# [SOLVED] Computer won't turn in - Broken Power Button



## Kajii (Jun 2, 2009)

Hi there. So hopefully someone will be able to help me!!

Problem: Computer won't turn on. (Usually. Very rarely after pushing the power button 500x+ it will power up. Once it is powered up, it works just fine.)

What's going on?: Every time I hit the power button, you can hear the fans start to rev up (both the video card and cpu), the yellow light goes on and then everything stops. The blue light, however, connected to the power button on the case itself only comes on occasionally.

I replaced the power supply, so I know it's not that. I dusted everything extremely well and usually keep it pretty dust free anyways. There's a chance, I suppose, it could be the motherboard, but I'm almost positive it's the power button switch (thing). My problem is that I have no idea what power button to get, let alone how to order it. I see the atx power buttons, but they don't look anything like what I have (I should say the connector, not the switch itself). I want to get a new power switch to plug into my motherboard, but need some help finding it please!

My power button cables connect directly to my motherboard. They're connected with a 9 (I think) pin black connector. I'm good with computers, but not really knowledgeable about the technical aspects. I don't trust myself to really play with a screwdriver to attempt to find whatever pins might need to be shorted to turn it on - as tempted as I am.

Edit: Or even if I knew what wires to splice together with a doorbell or whatnot to get it to work. 

I'm using a Gateway GM5072. About 3 years old. I called Gateway to see if I could just order a new switch from the front of their case, but I got the "since you're not under warranty, please pay $60 to speak to a representative for 30 minutes", which unfortunately I can't afford.

I'm really looking for some guidance, before I order the wrong part. Finances are usually pretty hard on me, but I really love my computer. =O

Thank you.


----------



## Kajii (Jun 2, 2009)

*Re: Computer won't turn in - Broken Power Button*










So the connection to my motherboard looks like this. Would I apply screwdriver to the two bottom pins on the far right side? Over the gap? To get it to start for now?

Are there any repercussions for always starting a computer like this? As in.. forever?


----------



## Kajii (Jun 2, 2009)

*Re: Computer won't turn in - Broken Power Button*

Used a screwdriver to tap the bottom right pins - same as pressing the power button. So.. it's my mother board and I'm screwed, right? =p Probably just .. luck that I've been able to turn my computer on in rare occasion?


----------



## Tumbleweed36 (May 14, 2005)

*Re: Computer won't turn in - Broken Power Button*

Did you touch the two pins that say Pwr Sw? Remember, just touch them and don't leave the screwdriver on there. Those are the ones to try. Actually, what you are describing (if that doesn't turn it on) does sound like a power supply issue.

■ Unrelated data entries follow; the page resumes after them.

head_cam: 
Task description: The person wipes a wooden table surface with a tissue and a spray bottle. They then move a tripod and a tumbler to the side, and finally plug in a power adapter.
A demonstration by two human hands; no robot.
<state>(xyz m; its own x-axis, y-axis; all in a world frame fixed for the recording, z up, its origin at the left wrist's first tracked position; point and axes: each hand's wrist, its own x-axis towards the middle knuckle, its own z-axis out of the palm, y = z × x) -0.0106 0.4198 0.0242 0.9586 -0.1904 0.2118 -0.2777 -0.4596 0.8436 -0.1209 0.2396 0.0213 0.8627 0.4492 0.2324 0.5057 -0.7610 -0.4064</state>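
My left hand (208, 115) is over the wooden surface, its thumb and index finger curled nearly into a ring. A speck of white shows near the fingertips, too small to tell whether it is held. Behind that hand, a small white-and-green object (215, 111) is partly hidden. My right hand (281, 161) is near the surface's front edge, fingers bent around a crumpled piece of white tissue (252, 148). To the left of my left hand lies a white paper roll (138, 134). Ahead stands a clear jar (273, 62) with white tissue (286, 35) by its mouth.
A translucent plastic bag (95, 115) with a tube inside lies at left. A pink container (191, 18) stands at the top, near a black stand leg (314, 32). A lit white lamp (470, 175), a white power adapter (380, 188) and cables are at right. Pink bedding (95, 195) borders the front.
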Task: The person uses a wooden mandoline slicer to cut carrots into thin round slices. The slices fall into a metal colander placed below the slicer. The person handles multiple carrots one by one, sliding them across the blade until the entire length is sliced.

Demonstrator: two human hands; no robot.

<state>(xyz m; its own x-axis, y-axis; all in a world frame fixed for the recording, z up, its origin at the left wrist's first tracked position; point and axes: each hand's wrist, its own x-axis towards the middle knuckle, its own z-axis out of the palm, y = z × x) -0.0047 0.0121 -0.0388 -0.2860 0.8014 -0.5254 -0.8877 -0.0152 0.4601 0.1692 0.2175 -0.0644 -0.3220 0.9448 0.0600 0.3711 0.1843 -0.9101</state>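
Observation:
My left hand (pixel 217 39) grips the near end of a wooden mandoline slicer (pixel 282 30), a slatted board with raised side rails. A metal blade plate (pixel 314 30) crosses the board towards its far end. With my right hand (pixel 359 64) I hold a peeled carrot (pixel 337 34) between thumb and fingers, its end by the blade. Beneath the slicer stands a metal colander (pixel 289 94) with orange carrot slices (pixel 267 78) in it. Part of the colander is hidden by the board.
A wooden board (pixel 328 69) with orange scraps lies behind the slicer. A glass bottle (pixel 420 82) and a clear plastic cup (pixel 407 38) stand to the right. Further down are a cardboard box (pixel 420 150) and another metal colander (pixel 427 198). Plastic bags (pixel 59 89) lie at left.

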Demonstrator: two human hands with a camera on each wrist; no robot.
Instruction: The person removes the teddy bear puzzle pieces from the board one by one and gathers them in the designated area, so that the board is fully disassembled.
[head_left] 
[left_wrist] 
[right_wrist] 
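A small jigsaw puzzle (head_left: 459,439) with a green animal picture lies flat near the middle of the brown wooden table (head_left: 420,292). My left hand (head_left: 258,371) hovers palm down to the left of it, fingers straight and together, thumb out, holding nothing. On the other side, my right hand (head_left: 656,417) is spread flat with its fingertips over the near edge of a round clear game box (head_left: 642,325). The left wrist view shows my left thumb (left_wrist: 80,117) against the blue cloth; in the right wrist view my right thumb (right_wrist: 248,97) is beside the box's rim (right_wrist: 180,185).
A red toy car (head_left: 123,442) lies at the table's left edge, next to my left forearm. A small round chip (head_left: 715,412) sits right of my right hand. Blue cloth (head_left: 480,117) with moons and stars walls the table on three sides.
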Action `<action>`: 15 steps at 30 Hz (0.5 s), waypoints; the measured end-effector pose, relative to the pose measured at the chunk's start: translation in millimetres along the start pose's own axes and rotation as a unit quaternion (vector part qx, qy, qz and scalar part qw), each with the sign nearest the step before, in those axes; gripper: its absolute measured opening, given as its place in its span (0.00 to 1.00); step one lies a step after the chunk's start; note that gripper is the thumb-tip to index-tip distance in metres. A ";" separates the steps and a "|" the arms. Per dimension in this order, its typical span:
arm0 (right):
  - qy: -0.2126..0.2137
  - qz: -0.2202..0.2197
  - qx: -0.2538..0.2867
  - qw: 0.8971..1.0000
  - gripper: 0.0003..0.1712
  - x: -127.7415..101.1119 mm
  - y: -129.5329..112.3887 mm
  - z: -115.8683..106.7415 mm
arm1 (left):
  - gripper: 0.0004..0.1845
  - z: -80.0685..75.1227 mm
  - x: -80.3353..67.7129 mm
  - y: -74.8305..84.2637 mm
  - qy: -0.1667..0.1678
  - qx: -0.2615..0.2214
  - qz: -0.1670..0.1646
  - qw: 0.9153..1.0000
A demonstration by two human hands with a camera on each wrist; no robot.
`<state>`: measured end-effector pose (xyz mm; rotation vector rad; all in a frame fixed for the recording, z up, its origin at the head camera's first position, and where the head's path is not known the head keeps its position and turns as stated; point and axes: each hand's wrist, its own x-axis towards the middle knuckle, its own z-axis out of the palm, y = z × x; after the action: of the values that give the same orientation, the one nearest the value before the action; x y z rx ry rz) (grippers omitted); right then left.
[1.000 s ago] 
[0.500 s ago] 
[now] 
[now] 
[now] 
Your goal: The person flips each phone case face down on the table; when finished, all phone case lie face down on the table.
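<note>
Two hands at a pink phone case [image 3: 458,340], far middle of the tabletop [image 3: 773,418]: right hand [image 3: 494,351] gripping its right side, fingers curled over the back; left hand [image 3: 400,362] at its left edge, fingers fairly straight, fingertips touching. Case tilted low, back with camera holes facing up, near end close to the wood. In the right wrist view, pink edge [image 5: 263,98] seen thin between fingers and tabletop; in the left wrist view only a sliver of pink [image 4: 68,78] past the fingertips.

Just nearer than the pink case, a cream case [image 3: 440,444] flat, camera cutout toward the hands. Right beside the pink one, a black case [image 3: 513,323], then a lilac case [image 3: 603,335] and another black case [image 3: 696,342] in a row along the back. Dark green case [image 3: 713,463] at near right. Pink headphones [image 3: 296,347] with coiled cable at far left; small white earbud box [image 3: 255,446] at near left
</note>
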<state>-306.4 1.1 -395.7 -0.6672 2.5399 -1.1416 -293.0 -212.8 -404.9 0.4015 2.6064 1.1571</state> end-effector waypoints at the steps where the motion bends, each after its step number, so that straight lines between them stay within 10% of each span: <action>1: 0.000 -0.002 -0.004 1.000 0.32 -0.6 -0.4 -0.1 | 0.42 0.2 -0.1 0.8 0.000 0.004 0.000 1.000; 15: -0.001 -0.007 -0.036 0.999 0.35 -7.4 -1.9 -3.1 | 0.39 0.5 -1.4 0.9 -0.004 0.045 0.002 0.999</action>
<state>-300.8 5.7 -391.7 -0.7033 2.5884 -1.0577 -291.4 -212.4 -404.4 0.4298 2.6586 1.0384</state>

What power supply was in there and what did you replace it with? Brand name and wattage please.


----------



## Kajii (Jun 2, 2009)

*Re: Computer won't turn in - Broken Power Button*

I was using the 300 Watt Bestec Power Supply that the computer came with originally. I replaced it with a BFG Tech 450 watt GS power supply. I had Geek Squad install it.

I touched the bottom two right pins, as shown in the picture above.


----------



## Tumbleweed36 (May 14, 2005)

*Re: Computer won't turn in - Broken Power Button*

Did they say it worked when they were done with it? Did they troubleshoot the computer and if so, what did they say was wrong with it?


----------



## Kajii (Jun 2, 2009)

*Re: Computer won't turn in - Broken Power Button*

He simply said it wasn't the power supply. He thought it was the motherboard, but I told him that I doubted it since when the computer turned on, it worked perfectly. He said that it was probably a new computer switch that I needed, but he didn't have anything to test that theory with. He said if it turned out to not be the switch after I replaced it, it was the motherboard.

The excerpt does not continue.